Jesus did this kind of thing all the time throughout the gospels, and it’s one reason why religious leaders often got mad at him. “Why are you changing the rules on us Jesus?!?!” It’s because he was trying to help them get re-connected with the principle. In the case of the Pharisees in today’s gospel, I think that instead of jumping straight to criticism of the disciples for not washing their hands, they could have begun with curiosity by saying, “we notice that you don’t wash your hands before meals, so how do you honor the holiness of God at mealtimes?” If they had started there, they would have put the principle in first place, ahead of the rule.

For us, as people of faith, we want to respond to the love and grace of God given us in Jesus Christ, by trying to live as God would want us to live. It can be helpful to follow rules and guidance as we live our faith in daily life. Yet as we see in this story of the Pharisees and disciples, it can be easy to forget the principles that led to the rule. It can be easy to fall into the temptation to judge others who look at the principles and interpret them into a different set of rules than what we follow. It can be easy to fall into a me-versus-them attitude (“I’m better; I’m more worthy of God’s grace than them”) rather than accepting that we’re all part of this life together.
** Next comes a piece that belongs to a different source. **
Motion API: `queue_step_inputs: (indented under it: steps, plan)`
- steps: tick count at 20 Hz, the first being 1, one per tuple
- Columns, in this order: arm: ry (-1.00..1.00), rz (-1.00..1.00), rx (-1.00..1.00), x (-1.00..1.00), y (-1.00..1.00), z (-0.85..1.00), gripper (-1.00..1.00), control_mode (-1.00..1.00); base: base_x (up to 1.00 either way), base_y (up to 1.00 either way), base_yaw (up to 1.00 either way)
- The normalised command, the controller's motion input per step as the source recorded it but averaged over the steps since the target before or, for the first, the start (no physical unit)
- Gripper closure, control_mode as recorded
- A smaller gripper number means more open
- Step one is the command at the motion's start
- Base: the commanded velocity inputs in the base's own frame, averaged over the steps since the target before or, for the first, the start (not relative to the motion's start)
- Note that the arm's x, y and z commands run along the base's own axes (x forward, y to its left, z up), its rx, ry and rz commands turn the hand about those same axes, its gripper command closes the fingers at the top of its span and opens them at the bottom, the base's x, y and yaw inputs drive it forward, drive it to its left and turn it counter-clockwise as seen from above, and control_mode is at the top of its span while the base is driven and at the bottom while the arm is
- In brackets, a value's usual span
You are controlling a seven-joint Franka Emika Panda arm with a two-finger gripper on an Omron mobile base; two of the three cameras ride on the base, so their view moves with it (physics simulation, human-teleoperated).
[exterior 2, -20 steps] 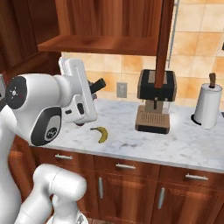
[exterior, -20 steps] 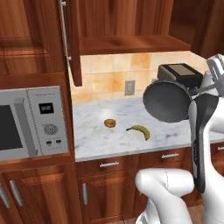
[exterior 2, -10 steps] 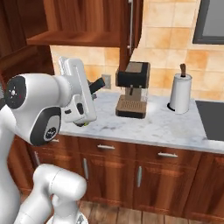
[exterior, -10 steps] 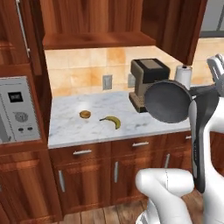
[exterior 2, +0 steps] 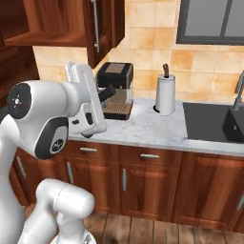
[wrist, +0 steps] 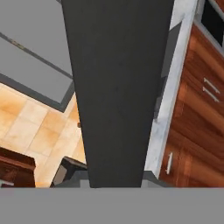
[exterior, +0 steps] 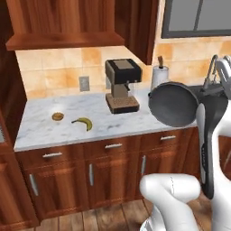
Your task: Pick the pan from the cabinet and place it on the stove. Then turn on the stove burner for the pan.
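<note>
The pan (exterior: 173, 104) hangs in the air at the right of the left base view, tilted on edge with its round dark underside facing the camera. My gripper (exterior: 210, 88) is shut on the pan's straight handle just right of the bowl. The dark handle (wrist: 116, 87) runs up the middle of the hand view, and its tip (exterior 2: 106, 92) pokes out from behind my arm in the right base view. The cabinet (exterior: 63, 22) hangs above the counter with its door (exterior 2: 97, 26) swung open. The stove is out of view.
On the marble counter (exterior: 58, 131) lie a banana (exterior: 83, 122) and a small round bun (exterior: 57, 116). A coffee machine (exterior: 121, 85) and a paper towel roll (exterior 2: 165, 93) stand further right. A dark sink (exterior 2: 209, 121) with a faucet (exterior 2: 237, 95) follows, with drawers below.
The base has driven to the right, so the whole scene has slid left: the microwave has left view and the sink has come in. The pan stays in my grip.
</note>
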Motion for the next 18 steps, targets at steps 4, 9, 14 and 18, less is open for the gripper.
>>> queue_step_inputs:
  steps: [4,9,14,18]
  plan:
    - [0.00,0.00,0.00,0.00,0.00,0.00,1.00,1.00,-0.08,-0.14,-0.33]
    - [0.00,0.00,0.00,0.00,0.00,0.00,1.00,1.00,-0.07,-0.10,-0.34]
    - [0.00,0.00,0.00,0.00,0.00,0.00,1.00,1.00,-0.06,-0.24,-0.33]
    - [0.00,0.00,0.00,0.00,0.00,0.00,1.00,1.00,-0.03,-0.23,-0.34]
And that’s the ugly side of our human nature--that’s the side that Jesus says “defiles” us. The things that defile us, Jesus says, come from within; from the ugly side of our human hearts; from forgetting the principles from which we develop rules or guidance, or from which we might develop new rules or guidance. While we may each have an ugly side to us, we need to remember that Christ became ugliness on our behalf by going to the cross, and that God transformed the ugliness of sin and death into forgiveness and new life through resurrection. When we turn our ugly side over to Jesus, he can transform us through God’s grace.
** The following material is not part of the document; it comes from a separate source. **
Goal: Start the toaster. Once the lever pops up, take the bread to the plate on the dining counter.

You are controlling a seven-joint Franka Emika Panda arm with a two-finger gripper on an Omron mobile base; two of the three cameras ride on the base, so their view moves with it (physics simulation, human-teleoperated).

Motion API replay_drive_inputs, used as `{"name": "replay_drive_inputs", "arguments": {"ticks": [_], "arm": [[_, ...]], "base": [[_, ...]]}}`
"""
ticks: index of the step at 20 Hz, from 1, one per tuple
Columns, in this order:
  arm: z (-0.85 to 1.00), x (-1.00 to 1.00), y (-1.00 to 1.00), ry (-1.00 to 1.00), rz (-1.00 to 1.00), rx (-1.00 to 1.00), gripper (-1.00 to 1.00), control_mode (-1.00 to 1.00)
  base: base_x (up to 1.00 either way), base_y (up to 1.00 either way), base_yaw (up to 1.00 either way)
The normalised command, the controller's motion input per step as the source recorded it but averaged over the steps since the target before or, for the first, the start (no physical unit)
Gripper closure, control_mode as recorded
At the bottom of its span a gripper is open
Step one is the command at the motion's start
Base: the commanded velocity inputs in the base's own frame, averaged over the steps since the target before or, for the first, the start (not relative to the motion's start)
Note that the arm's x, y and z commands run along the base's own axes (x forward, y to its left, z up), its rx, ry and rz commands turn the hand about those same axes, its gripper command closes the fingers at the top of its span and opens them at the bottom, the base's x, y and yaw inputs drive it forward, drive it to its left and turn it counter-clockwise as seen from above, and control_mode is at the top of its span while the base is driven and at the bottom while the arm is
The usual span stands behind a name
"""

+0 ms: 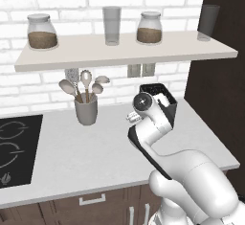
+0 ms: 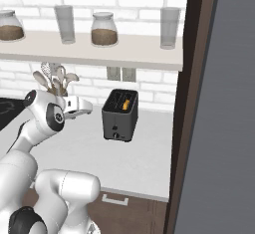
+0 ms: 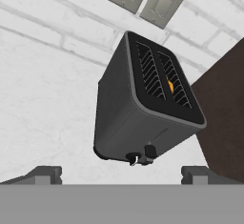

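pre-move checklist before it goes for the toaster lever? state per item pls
1. Jaws open: ok. The gripper has both tips spread wide in the hand view.
2. Jaws empty: ok, nothing between them.
3. Toaster upright on the counter: ok.
4. Bread loaded: ok; an orange-tan bit shows inside one slot, the rest hidden.
5. Lever located and up: cannot tell; a small dark tab sits low on the front beside the knob, position unclear.
6. Gripper contact with toaster: not ok yet; the toaster is apart from the tips.
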Motion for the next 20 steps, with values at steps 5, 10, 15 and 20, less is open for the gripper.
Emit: {"name": "replay_drive_inputs", "arguments": {"ticks": [5,10,15,20], "arm": [[0.0,0.0,0.0,0.0,0.0,0.0,-1.0,-1.0],[0.0,0.0,0.0,0.0,0.0,0.0,-1.0,-1.0],[0.0,0.0,0.0,0.0,0.0,0.0,-1.0,-1.0],[0.0,0.0,0.0,0.0,0.0,0.0,-1.0,-1.0]], "base": [[0.0,0.0,0.0],[0.0,0.0,0.0],[0.0,0.0,0.0],[0.0,0.0,0.0]]}}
So where do we begin? Begin with the main principles Jesus taught, that the laws of scripture are built upon: Love God with all your heart, mind, soul, and strength; and love your neighbor as yourself.

How might we apply rules or guidance based on those principles? James (who was Jesus’ brother) had some ideas which we heard in today’s first scripture reading. One: “Be quick to listen, slow to speak, slow to anger.” How much different would the conversation between the Pharisees and Jesus have been if it had started with listening instead of criticizing the disciples? How much different would our own conversations be if we began with listening rather than criticizing?

And two, James says: “Religion that is pure and undefiled before God is this: to care for orphans and widows in their distress, and to keep oneself unstained by the world.” The ways of the world are always telling us--put yourself above others; regard yourself as more important than everyone else. The ways of the world can easily make us bitter and cynical and ignore the needs of the vulnerable people around us.

The way of God says: care first for the vulnerable people of society--in James’ day that was primarily widows and orphans. In our own day, we can also include victims of human trafficking or domestic abuse, the homeless and chronically hungry, those who face racism or discrimination, the refugees. As one example of care for the vulnerable, I’d like to point out the great job Lutheran Immigration and Refugee Service (LIRS) and Lutheran Social Services in Wisconsin (LSS) are doing with assisting our Afghan allies who are now coming here as refugees. Their mission of caring for vulnerable refugees goes back to the aftermath of World War II, and they’ve been at it ever since, applying the biblical principles of welcoming the stranger and caring for the vulnerable, as ways of “loving God, and loving your neighbor as yourself”. Amen.